Еще Аристотель говорил, что человеческое мышление стремится к простоте. Мы всегда пытаемся найти главный принцип, из которого следуют вспомогательные, и строим схему по типу ветвей дерева, распространяя её на что угодно. Но кто нам сказал, что природа создана по принципу экономии мышления?

Дмитрий ПЕРЕТОЛЧИН. Мы исходим из того, что не может быть избыточности. Приведу пример. Считается, что изменения обуславливают приспосабливаемость к среде. Рыбки гуппи очень быстро меняют свои поколения, и над ними провели эксперимент: их помещали в разные водоёмы (с хищными рыбами и без). А изменения происходили наоборот, эксперимент противоречил модели.

Сергей ПЕРЕСЛЕГИН. А что такое эволюция? Начнём с Дарвина, который, как известно, был теологом. Создавая теорию эволюции, он полностью использовал позиции классического менеджмента: Господь – главный менеджер, он ставит задачу эволюции – более мелкому менеджеру. То есть, по Дарвину, эволюция имеет цель. И это истинная проблема: случайна эволюция или целенаправленна?
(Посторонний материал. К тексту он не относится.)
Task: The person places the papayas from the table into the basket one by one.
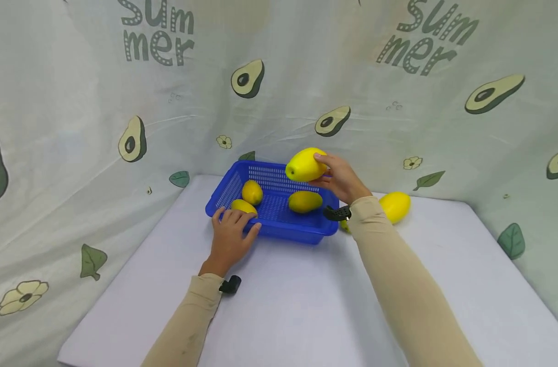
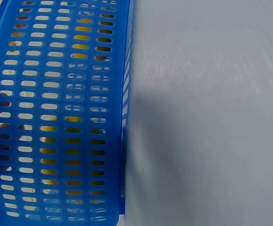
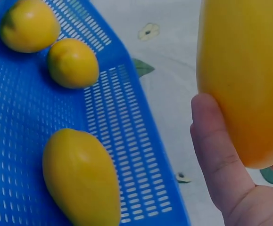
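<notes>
My right hand (image 1: 340,178) holds a large yellow papaya (image 1: 304,164) above the back right part of a blue plastic basket (image 1: 288,232). In the right wrist view a finger (image 3: 216,150) lies along the side of the papaya (image 3: 244,80). My left hand (image 1: 230,237) grips the basket's near left rim, fingers over the edge and thumb toward the front. Inside the basket lie a yellow mango (image 1: 304,202) at right, another mango (image 1: 252,192) at left, and a third yellow fruit (image 1: 244,206) partly hidden behind the left fingers.
Right of the basket, another large yellow fruit (image 1: 396,206) lies on the white table (image 1: 297,306), partly covered by my right sleeve. A greenish-yellow end (image 1: 345,226) shows beside the basket. A printed cloth (image 1: 279,122) hangs behind the table.
</notes>
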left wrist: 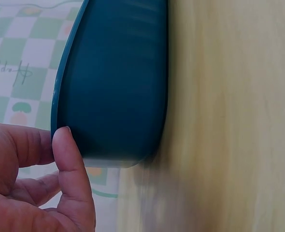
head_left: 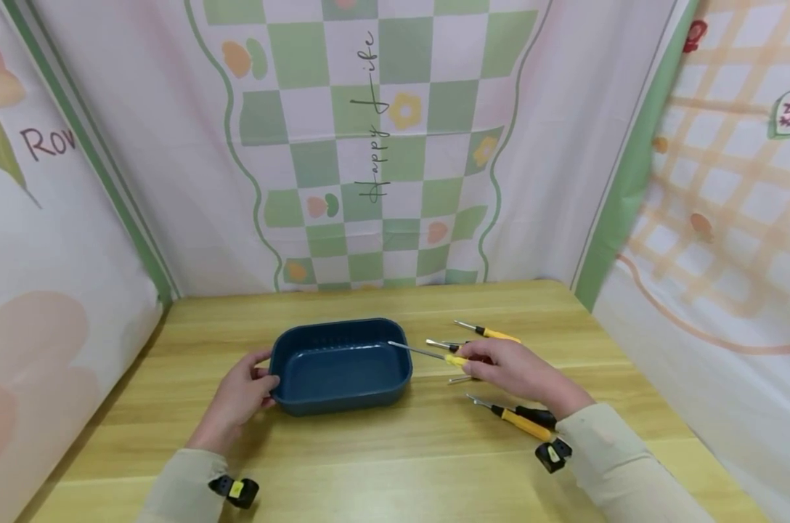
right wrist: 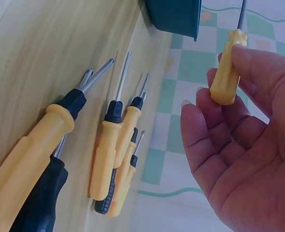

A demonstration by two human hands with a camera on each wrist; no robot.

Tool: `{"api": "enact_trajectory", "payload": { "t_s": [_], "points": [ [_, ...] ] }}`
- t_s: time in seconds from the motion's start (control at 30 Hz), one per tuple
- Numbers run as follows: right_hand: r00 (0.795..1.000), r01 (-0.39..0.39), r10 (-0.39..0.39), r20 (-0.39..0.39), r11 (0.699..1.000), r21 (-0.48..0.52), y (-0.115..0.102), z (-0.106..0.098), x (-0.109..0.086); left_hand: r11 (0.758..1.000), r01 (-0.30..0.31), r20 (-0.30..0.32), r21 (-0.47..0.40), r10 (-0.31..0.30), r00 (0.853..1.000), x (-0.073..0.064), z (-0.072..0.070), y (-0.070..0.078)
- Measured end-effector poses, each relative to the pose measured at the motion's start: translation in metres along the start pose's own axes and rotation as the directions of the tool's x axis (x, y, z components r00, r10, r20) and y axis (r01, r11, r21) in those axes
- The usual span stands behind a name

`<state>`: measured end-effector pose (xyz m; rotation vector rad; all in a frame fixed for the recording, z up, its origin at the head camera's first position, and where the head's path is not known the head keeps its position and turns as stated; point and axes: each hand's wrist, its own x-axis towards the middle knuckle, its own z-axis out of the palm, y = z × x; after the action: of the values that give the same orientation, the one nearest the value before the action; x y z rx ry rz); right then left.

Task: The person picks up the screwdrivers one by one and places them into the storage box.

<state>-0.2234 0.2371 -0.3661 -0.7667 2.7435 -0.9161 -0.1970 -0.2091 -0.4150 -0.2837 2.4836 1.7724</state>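
A dark blue rectangular basin [head_left: 343, 399] stands on the wooden table. My left hand [head_left: 241, 392] grips its left rim, and the left wrist view shows thumb and fingers pinching the basin wall [left wrist: 113, 87]. My right hand [head_left: 509, 367] holds a screwdriver [head_left: 457, 360] by its yellow handle. The screwdriver's metal shaft points left, its tip over the basin's right rim. In the right wrist view, the thumb and fingers pinch the screwdriver handle [right wrist: 226, 72], clear of the table.
Several screwdrivers with yellow or black handles lie on the table right of the basin. One yellow screwdriver [head_left: 499, 335] is at the back, another yellow one [head_left: 526, 423] beside a black-handled one [head_left: 537, 416] nearer the front. Patterned cloth [head_left: 401, 145] hangs behind and at both sides.
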Motion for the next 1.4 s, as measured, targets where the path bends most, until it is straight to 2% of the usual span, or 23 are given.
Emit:
{"api": "enact_trajectory", "payload": {
  "t_s": [0.27, 0.5, 0.73, 1.0, 1.4],
  "points": [
    [1.0, 0.005, -0.004, 0.002, 1.0, -0.016, -0.002, 0.0, 0.006, 1.0, -0.009, 0.0, 0.004, 0.009, 1.0, -0.001, 0.002, -0.003],
    [1.0, -0.005, 0.005, -0.003, 1.0, -0.023, -0.004, 0.001, 0.009, 0.999, -0.013, -0.004, -0.03, 0.013, 1.0, -0.001, 0.007, -0.003],
    [1.0, 0.017, -0.017, -0.002, 1.0, -0.023, -0.008, 0.002, 0.012, 0.998, -0.007, 0.013, -0.057, 0.008, 1.0, -0.001, 0.009, -0.005],
    [1.0, 0.026, -0.026, 0.012, 0.999, -0.021, -0.017, 0.004, 0.019, 0.996, -0.008, 0.027, -0.088, 0.011, 1.0, -0.006, 0.012, -0.006],
    [0.996, 0.086, -0.085, 0.007, 0.996, -0.034, -0.026, 0.008, 0.026, 0.994, -0.006, 0.027, -0.105, 0.009, 1.0, -0.017, 0.019, -0.004]
  ]
}}
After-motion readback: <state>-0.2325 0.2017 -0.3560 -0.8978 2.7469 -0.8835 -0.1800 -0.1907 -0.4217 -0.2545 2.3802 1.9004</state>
Уже в XX веке появляется серьезное непонимание. Во-первых, идея мутаций явно здесь работать не должна. Далее: не важно, рассматриваете ли вы эволюцию жизни на Земле, эволюцию разума или техноэволюцию, - всегда не хватает времени. С учетом того, что вам нужно, чтобы два организма с одинаковой мутацией встретились, мутационный ген стал доминантным, и при этом сами существа еще выжили и, грубо говоря, не были съедены.

Другой пример. Мы с вами состоим из тяжелых элементов, а во Вселенной есть водород и гелий, остальное должно синтезироваться. Нужно получить из водорода первое поколение звезд, которое должно пройти свою эволюцию, в них должны пройти реакции на создание более тяжелых элементов (что для легких водородных звезд довольно проблематично). Потом эти элементы нужно свести в одно место и создать, например, Солнечную систему, где будут планеты с тяжелыми элементами. С учетом вероятности этих процессов, посчитайте время, которое для этого необходимо, и вы обнаружите, что времени не хватает на много порядков.
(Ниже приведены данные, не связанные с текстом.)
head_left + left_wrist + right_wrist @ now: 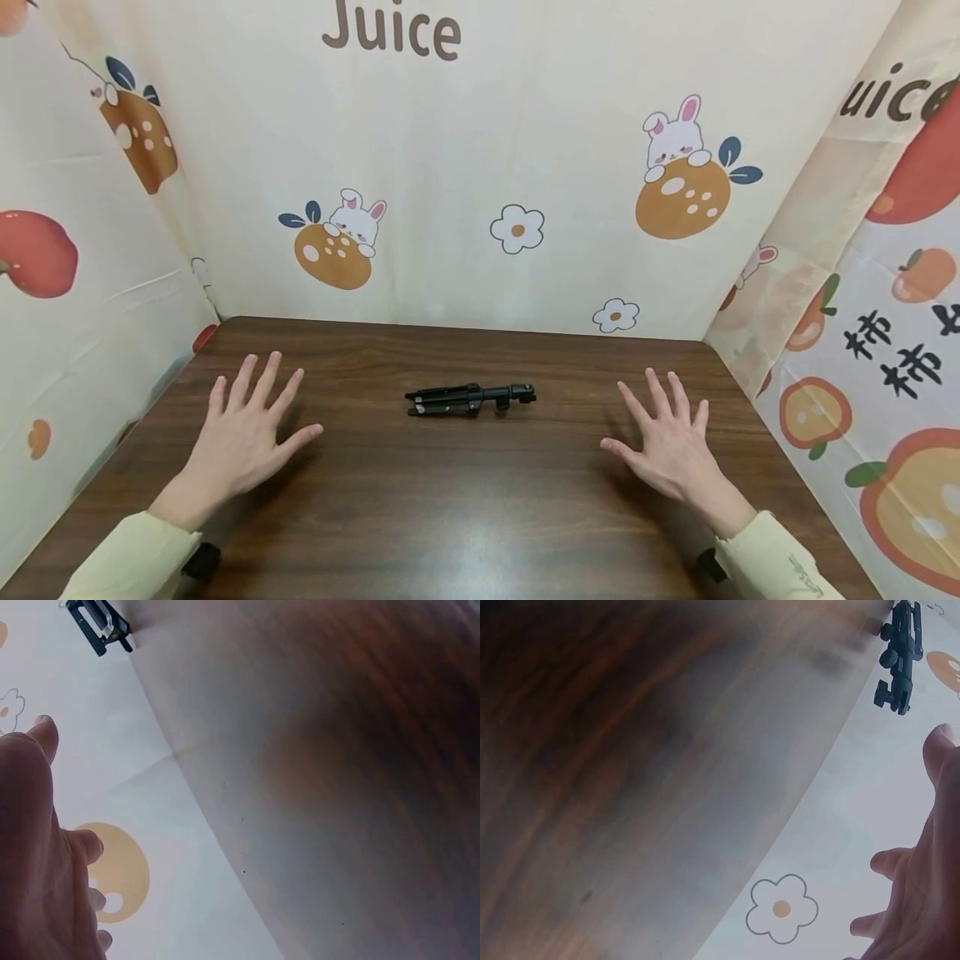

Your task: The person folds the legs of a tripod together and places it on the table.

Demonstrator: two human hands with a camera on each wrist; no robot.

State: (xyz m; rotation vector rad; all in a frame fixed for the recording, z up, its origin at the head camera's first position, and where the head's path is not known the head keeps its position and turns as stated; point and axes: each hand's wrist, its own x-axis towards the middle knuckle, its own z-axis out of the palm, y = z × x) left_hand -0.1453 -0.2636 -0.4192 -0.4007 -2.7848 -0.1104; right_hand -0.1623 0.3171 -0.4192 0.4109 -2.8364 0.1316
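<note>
A small black folded tripod [471, 399] lies sideways near the middle of the brown table, its legs toward the left and its head toward the right. To its left my left hand [243, 433] is spread with straight fingers, apart from the tripod and holding nothing. My right hand [670, 446] is spread the same way on the other side, also holding nothing. The left wrist view catches the leg ends of the tripod [101, 626] at its top edge. In the right wrist view the tripod's head end [901, 667] shows at the top right.
The dark wood table [450, 492] reaches back to a printed curtain [450, 167] with rabbits, fruit and flowers. Similar fabric hangs along the left side [90, 350] and the right side [825, 467]. Black bands [201, 561] show at the sleeve cuffs.
</note>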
С другой стороны, эволюция чрезвычайно медленно стартует, зато потом ускоряется и её последние шаги занимают нулевое время – эволюционная сингулярность. Но в природе этого нет. Значит, и сама модель логически внутренне противоречива, а у Дарвина это не так. Господь в сложные моменты «поправляет» младшего менеджера. А мы эту схему используем без Бога, а потому работает она у нас странно.

Если Земле 4.5 млрд лет, то жизни на ней никак не меньше 4.2 млрд. Значит, на вопрос случайного зарождения жизни времени не остается вообще. Это к вопросу о живом и неживом. И тогда либо мы видим разумного человека, либо неразумную обезьяну. И мы не можем провести границу между экосистемой и социосистемой – когда произошел переход?

А с точки зрения экосистемы человек – нежизнеспособный вид. А в социосистеме все хорошо, а значит, она должна была возникнуть сразу со всеми своими процессами. И как это сделать с помощью случайных мутаций? Это, боюсь, даже не фантастика…

Дмитрий ПЕРЕТОЛЧИН. Мы появились на этой планете как завтрак. Нет ни когтей, ни зубов острых… И выжили только за счет социосистемы. А сейчас говорим, что человек сам себя из этой ниши выталкивает. Значит, мы сами – главная для себя опасность. А выход из этого – новое знание, возможно, «постнаучное», которое было бы связано с религией.

Сергей ПЕРЕСЛЕГИН. Скажу как христианин, что самый большой грешник – это часть, возомнившая себя целым. Так и наука в какой-то момент стала считать себя единственной формой познания, забывая, что были и другие и, определенно, будут новые.